Second, the CAFC's opinion creates a great deal of uncertainty for
software licensing (whether proprietary or open source).  Let's take the
GPLv3 as an example.  As most peoople are aware, there are a variety of
disagreements over exactly what is required of a licensee to comply with
various provisions of the GPL. Section 2 of the GPL appears to
"condition" the rights granted under the license on the licensee's
compliance with the "conditions" stated in the license.  Under the
CAFC's decision in Jacobsen, it stands to reason that a licensee that
fails to fully satisfy the "conditions" stated in the GPLv3 would
infringe the licensor's copyrights rather than merely breaching the

    What "uncertainty"?

    This is the stated design goal of the license.

license.  Thus, even if the licensee unintentionally violated the terms
of the GPLv3 because the meaning of the terms are not clear, the
licensee would be liabile for infringement.

[deletia]


There are few really certain things in life. Some of those are death, taxes and the fact that a federal judge is looming in the background
with a big red "preempted" stamp in his hand, just waiting to apply it
to the GPL on its face.

That background scene is far away though. The Jacobsen decision was contrary to the controlling authority (the individual Courts of Appeals) in every other Federal Circuit in U.S. jurisdiction. The Federal Circuit has original jurisdiction in patent cases.
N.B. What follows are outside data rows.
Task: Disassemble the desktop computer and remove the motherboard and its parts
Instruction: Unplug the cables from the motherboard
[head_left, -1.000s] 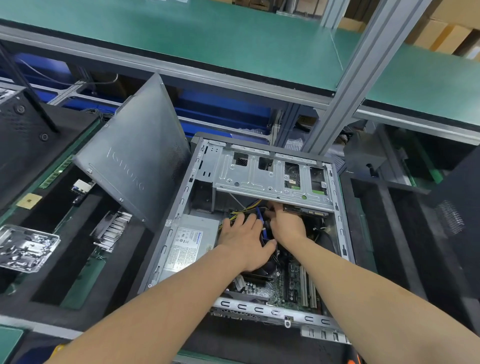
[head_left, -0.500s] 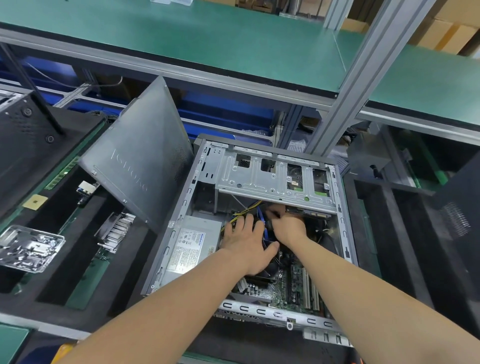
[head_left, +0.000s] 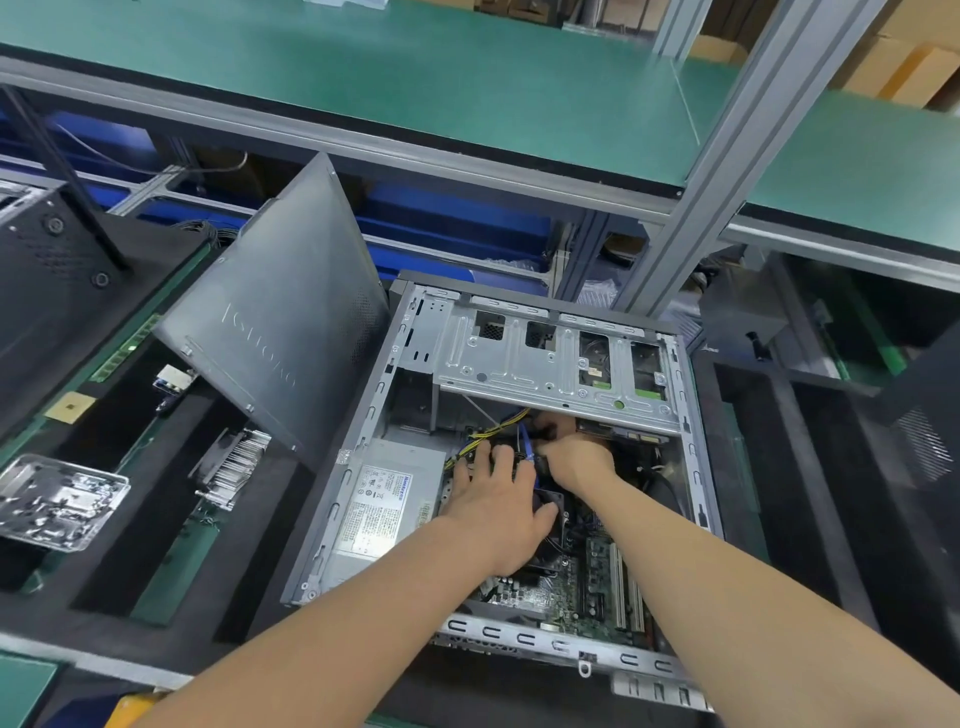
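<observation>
An open grey computer case (head_left: 337, 519) lies on its side in the middle. Its green motherboard (head_left: 582, 577) shows at the near end, a silver power supply (head_left: 379, 509) sits at the left, and a metal drive cage (head_left: 550, 358) spans the far end. My left hand (head_left: 493, 504) lies flat, fingers spread, over the black CPU fan and the cables. My right hand (head_left: 574, 452) reaches under the drive cage, its fingers curled around a black connector next to a blue cable (head_left: 527, 441) and yellow wires (head_left: 498, 428). The fingertips are partly hidden.
The case's dark side panel (head_left: 280, 322) leans upright against the case's left side. Left of it, black foam trays hold a heatsink (head_left: 234, 462), a clear plastic box of small parts (head_left: 52, 499) and a small board. An aluminium post (head_left: 727, 166) rises behind the case.
Both hands stay in nearly the same place inside the case. The right hand's fingers have shifted slightly on the connector under the drive cage.
</observation>
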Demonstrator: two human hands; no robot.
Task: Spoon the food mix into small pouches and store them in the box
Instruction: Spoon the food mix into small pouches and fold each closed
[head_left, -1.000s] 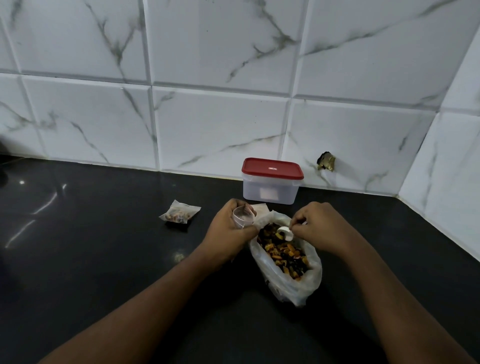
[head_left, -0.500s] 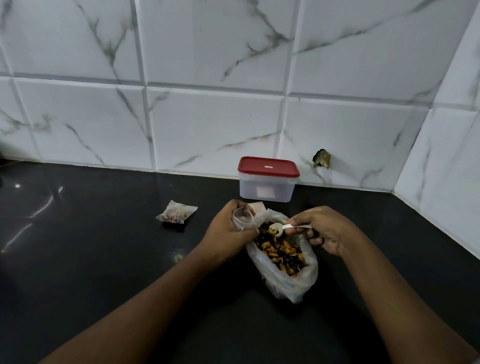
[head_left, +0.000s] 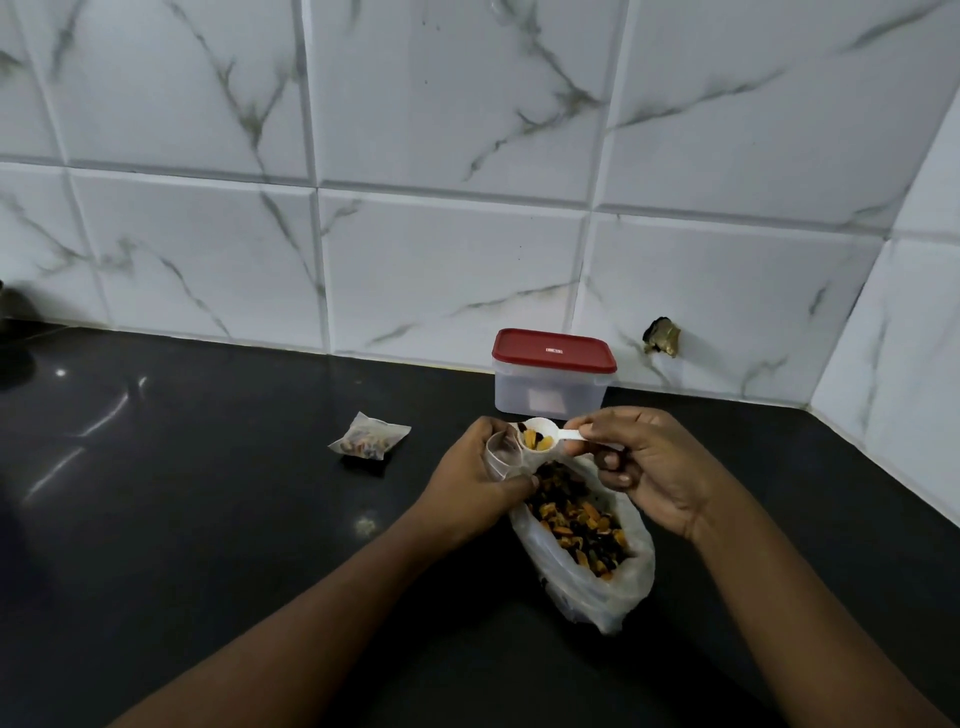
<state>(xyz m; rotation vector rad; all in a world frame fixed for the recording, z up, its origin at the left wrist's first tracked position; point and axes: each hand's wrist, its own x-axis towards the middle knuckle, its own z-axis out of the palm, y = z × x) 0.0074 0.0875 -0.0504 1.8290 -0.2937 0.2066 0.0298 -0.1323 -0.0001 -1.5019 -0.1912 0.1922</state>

Unless a copyright dispute is raised in the context of a patent dispute the Federal Circuit doesn't even hear copyright cases. (Read the jurisdictional recitation in Jacobsen v. Katzer.)

http://www.cafc.uscourts.gov/opinions/08-1001.pdf

Take a deep breath and hold it Jedidiah, while we all wait for this decision to become the controlling authority in another copyright case.
I'm sure we'll see you again in about twenty years.